School's funding falls short in bid to buy Dove World property

Luke Jones, son of pastor Terry Jones of the Dove World Outreach Center, is seen in this Aug. 7, 2011, file photo.

Brad McClenny/The Gainesville Sun/File
Published: Monday, January 16, 2012 at 8:03 p.m.
Last Modified: Monday, January 16, 2012 at 10:45 p.m.

A Christian school aiming to purchase the Dove World Outreach Center property in northwest Gainesville came up $300,000 short of its fundraising goal, but school officials aren't giving up hope that they will be able to buy the land for their new campus.

Evan Pitts, vice president of Cornerstone Academy's board of directors, said the school raised more than $200,000 — half of that in cash, the other half in pledges — but needed half a million dollars to put down on the roughly $1.1 million purchase.

Without enough money for the first payment, Cornerstone's contract with Dove World expired earlier this month, sending both entities back to the drawing board.

“I think the sellers are looking at this as the most viable option at the moment, barring someone else coming in,” Pitts said.

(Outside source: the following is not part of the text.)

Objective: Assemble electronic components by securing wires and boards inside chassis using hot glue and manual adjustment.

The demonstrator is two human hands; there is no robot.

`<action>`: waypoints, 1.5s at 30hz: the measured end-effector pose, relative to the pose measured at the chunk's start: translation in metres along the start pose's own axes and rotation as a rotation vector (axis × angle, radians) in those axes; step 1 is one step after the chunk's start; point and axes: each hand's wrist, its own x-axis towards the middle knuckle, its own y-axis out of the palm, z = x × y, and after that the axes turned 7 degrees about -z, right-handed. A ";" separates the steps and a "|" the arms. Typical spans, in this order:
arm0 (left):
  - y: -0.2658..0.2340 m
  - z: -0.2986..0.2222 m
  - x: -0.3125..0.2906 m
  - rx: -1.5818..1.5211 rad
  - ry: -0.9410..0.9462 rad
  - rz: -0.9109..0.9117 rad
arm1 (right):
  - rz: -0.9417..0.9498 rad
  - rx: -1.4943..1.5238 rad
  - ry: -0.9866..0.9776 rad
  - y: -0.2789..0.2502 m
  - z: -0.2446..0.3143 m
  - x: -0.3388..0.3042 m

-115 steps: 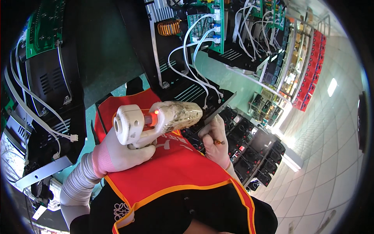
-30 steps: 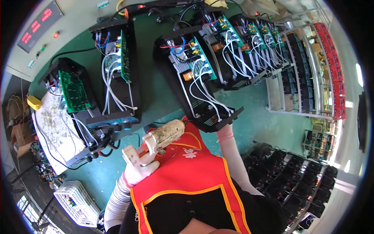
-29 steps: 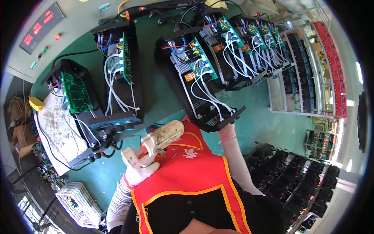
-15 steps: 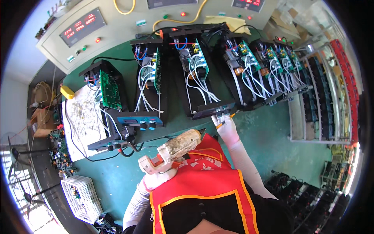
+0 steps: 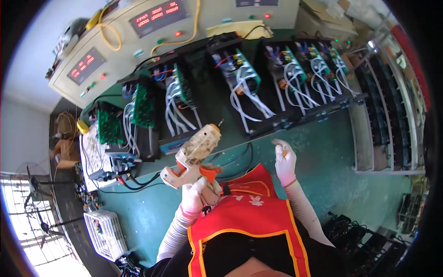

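Observation:
In my gloved left hand [image 5: 194, 195] is a stained white hot glue gun [image 5: 199, 147] with an orange trigger, its nozzle angled up and away from me. Its tip lies just in front of the row of open black device cases. My gloved right hand [image 5: 285, 162] hovers over the green bench, short of the front panels, with its fingers curled. A small orange-yellow bit shows at those fingers, too small to name. Closest to the nozzle are a case holding an upright green circuit board [image 5: 183, 87] and another with a green board [image 5: 248, 71] and white wires.
Behind the cases stands a beige console [image 5: 115, 44] with red displays and a yellow cable. Another board [image 5: 110, 125] is at the left, near a white basket [image 5: 106, 235]. A metal rack [image 5: 369, 134] stands right; black cables [image 5: 230, 161] hang along the bench front.
My right hand has drawn back from a device's front panel. The glue gun has risen and tilted more upright in my left hand. The whole view has swung left.

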 end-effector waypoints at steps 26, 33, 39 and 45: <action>0.080 -0.011 0.123 0.016 0.097 -0.051 | -0.183 0.643 0.121 0.006 -0.059 0.023; 0.076 0.013 0.147 0.089 -0.053 0.033 | -0.308 0.691 0.316 -0.021 -0.054 0.024; 0.086 0.019 0.169 0.084 -0.005 0.029 | -0.293 0.568 0.348 -0.039 -0.041 0.024; 0.087 0.022 0.177 0.104 -0.023 -0.042 | -0.464 0.016 -0.036 -0.067 0.009 0.023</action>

Cornerstone, which has an enrollment of about 250 students, currently is renting 17,000 square feet of space on Northwest 34th Street and is looking for a permanent campus that would allow the school to grow.

Dove World, a church with no more than 30 members, has sparked local, national and international outrage and attracted worldwide media attention for its anti-Islam and anti-gay events in the last few years, including a planned Quran burning on Sept. 11, 2010.

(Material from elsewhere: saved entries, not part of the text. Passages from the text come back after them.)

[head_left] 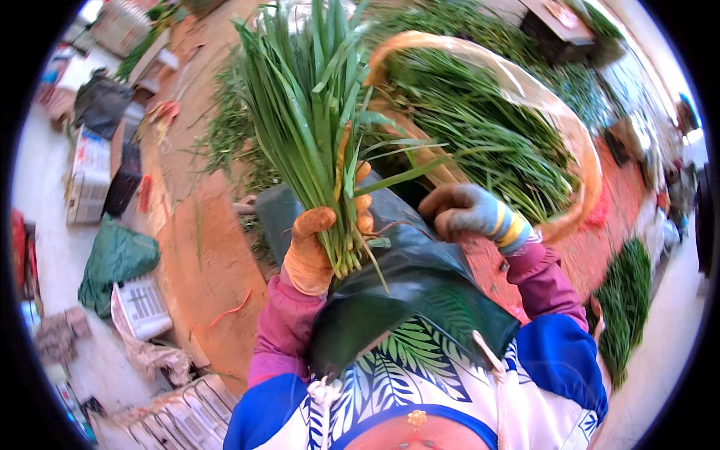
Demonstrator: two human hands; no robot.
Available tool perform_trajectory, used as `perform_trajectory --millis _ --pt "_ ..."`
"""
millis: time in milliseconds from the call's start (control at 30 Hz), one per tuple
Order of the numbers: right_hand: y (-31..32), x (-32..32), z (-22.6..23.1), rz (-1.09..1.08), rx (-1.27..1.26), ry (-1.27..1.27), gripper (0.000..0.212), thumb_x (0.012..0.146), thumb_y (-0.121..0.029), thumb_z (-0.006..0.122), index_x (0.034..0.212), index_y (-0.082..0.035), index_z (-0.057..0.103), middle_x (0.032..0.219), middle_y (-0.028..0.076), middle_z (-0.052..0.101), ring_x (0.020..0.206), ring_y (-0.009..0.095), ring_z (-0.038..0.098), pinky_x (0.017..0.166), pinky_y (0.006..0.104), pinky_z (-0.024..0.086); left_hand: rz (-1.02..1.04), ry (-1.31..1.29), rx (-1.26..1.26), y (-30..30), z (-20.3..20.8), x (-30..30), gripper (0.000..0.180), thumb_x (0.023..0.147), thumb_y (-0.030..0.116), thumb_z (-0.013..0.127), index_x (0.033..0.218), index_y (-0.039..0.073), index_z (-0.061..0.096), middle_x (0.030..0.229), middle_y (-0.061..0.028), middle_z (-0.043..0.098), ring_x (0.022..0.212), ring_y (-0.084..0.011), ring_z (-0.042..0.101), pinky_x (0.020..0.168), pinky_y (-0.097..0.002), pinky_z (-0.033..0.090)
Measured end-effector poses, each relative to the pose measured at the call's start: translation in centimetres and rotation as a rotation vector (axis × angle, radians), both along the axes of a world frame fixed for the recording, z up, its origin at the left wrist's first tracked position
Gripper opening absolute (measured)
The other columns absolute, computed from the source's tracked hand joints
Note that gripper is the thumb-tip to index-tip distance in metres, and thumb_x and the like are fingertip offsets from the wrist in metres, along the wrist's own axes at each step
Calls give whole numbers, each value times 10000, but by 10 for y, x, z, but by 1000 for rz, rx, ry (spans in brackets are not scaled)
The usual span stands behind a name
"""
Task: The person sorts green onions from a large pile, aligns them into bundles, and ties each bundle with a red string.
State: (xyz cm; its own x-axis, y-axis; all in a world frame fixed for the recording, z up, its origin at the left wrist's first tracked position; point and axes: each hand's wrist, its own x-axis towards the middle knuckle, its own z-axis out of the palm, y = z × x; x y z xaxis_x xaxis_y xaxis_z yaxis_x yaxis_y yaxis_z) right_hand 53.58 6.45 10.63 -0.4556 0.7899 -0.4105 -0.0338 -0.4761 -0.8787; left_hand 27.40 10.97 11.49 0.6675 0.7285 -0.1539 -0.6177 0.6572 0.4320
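Observation:
My left hand, in an orange work glove, is wrapped round a bunch of garlic chives. The bunch stands nearly upright over my lap, its long flat leaves pointing away and its pale stem ends below my fingers. A few leaves stick out sideways to the right. My right hand, in a worn grey-blue glove with yellow bands, is beside the near rim of an orange-lined bag. Its fingers are curled, and whatever may lie in them is hidden. More loose chives fill that bag. A dark green apron covers my lap.
Loose greens are spread on the floor beyond my knees. A tied bundle of greens lies at the right. On the left are a flat cardboard sheet, a green plastic bag, white crates and a dark crate.

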Motion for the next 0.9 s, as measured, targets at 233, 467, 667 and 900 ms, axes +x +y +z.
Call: perform_trajectory --millis 233,467,667,900 --pt "123 -84 15 -86 341 426 905 689 -320 692 1364 -44 155 1271 164 376 1107 263 424 825 371 422 266 327 178 18 5 -64 658 627 101 684 1217 -10 412 995 -142 583 824 -225 602 698 -333 536" --pt "195 -218 32 114 329 704 630 675 -244 700 1206 -49 425 1054 65 554 922 180 539 789 336 445 349 727 515 30 -6 -125 486 645 99 678 1096 -5 532 997 -114 600 886 -188 580 772 -309 472" --pt "199 -305 23 -42 447 675 493 621 -136 730 1053 -5 531 886 53 609 755 168 586 693 298 488 399 1164 592 30 3 -196 644 587 28 762 1161 29 471 1033 -36 576 907 -159 551 823 -298 436" --pt "174 -386 46 86 539 629 575 509 -17 792 1015 13 521 921 91 621 801 162 596 731 294 489 644 1119 878 42 35 -248 720 568 33 791 1190 11 428 1100 -77 537 1005 -163 511 836 -304 447"
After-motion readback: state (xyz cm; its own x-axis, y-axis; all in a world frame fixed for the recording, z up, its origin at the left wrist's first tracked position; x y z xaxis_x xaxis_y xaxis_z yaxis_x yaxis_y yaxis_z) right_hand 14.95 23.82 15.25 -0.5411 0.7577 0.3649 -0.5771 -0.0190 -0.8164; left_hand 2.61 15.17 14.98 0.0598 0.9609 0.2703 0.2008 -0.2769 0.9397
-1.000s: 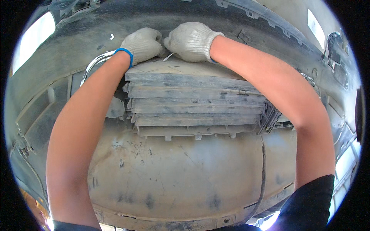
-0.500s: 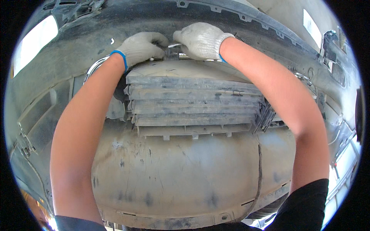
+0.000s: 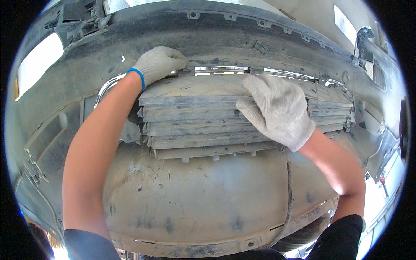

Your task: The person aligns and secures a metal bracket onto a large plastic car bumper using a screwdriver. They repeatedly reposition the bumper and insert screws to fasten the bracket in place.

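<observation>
My left hand (image 3: 161,64), in a white knit glove with a blue cuff edge, is closed at the upper edge of the grille opening. Its fingertips meet beside the chrome strip (image 3: 222,70), and whatever lies between them is hidden. My right hand (image 3: 279,110), gloved too, hovers over the right part of the slatted grey grille (image 3: 212,116). A gap shows between its thumb and fingers, with nothing visible in it. Both are over the inner side of a large, dusty car bumper cover (image 3: 182,186).
Mounting tabs (image 3: 262,23) line the bumper's far edge. A dark corrugated cable (image 3: 289,190) runs down the near right part. Brackets and wiring (image 3: 35,167) sit at the left side. White light shows through an opening (image 3: 40,66) at the upper left.
My right hand has pulled away from beside my left hand, moving right and toward me over the grille. More of the chrome strip shows. My left hand stays at the same edge.
</observation>
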`<state>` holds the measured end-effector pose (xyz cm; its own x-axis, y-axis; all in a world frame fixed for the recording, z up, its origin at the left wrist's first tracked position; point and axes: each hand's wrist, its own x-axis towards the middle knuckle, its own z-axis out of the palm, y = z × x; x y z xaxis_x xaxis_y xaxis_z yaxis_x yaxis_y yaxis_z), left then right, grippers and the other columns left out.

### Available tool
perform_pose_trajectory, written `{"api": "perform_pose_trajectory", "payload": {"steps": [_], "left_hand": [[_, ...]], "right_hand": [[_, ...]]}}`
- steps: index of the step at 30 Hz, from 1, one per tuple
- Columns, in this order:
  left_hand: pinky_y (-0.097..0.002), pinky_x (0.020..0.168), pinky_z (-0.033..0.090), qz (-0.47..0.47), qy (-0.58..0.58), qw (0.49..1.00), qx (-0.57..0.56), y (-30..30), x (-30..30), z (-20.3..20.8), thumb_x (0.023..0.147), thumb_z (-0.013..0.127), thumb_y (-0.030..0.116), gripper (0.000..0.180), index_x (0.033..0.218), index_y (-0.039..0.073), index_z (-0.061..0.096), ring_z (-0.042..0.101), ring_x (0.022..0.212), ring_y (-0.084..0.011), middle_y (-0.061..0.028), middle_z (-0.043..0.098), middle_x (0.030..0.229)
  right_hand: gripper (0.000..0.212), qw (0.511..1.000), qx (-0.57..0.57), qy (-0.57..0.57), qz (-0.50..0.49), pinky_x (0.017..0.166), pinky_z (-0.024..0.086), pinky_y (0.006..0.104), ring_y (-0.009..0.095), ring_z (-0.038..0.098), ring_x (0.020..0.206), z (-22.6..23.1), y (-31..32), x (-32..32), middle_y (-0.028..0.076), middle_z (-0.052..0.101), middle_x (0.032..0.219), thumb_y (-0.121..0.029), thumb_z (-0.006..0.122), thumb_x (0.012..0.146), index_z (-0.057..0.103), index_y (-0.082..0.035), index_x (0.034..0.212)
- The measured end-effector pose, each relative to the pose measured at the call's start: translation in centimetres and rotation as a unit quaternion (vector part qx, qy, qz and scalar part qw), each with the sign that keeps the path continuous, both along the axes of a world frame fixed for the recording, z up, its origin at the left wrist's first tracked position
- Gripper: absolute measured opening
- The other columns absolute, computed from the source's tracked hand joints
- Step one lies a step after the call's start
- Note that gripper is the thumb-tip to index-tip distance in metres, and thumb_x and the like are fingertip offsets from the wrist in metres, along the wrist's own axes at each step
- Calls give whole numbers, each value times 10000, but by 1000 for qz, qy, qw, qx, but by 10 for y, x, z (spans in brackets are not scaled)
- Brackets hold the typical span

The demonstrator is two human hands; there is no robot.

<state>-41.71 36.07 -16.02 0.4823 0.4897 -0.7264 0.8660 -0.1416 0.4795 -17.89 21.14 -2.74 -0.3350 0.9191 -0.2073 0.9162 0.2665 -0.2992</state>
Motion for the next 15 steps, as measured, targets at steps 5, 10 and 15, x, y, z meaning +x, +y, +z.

After the burning was called off, pastor Terry Jones said the church would relocate to the Tampa area if the church sold the property, which has been on the market for several years. However, his son, Luke Jones, told The Sun in August the destination shifted to Fort Myers in Southwest Florida.

On Monday, Pitts said he was told a buyer was interested in the 20-acre pasture south of the church, which Cornerstone also was hoping to buy.

Still, he said, the school would want to buy the 20-acre parcel where the sanctuary is located, even if the other half of the property sells.

“It's definitely going to change our initial plan,” he said, adding that he was “cautiously optimistic about the whole deal.”

Neither Dove World staff nor the real estate agent for the property returned messages left on Monday seeking comments.

Pitts said some people in the community assumed the sale was a done deal and didn't realize the school was in the process of raising money.

“We're definitely going to find a permanent spot,” he said. “That may or may not be the Dove property. If we had the funds we felt comfortable with, we'd go close on the property tomorrow.”